▸ Aim of the exercise
Scan the listing below for the word "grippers" and copy every line where it occurs.
┄┄┄┄┄┄┄┄┄┄┄┄┄┄┄┄┄┄┄┄
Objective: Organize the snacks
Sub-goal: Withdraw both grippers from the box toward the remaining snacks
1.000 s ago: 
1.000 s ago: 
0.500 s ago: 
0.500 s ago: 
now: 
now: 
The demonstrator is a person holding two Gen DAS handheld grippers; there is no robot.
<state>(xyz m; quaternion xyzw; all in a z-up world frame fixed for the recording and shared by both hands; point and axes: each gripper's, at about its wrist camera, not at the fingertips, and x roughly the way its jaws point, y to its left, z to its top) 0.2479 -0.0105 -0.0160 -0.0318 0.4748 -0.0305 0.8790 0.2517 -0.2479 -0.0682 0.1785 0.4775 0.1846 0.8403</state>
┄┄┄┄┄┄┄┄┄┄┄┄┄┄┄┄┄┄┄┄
▸ Task result
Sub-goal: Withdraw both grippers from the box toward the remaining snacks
The demonstrator is a person holding two Gen DAS handheld grippers; there is no robot.

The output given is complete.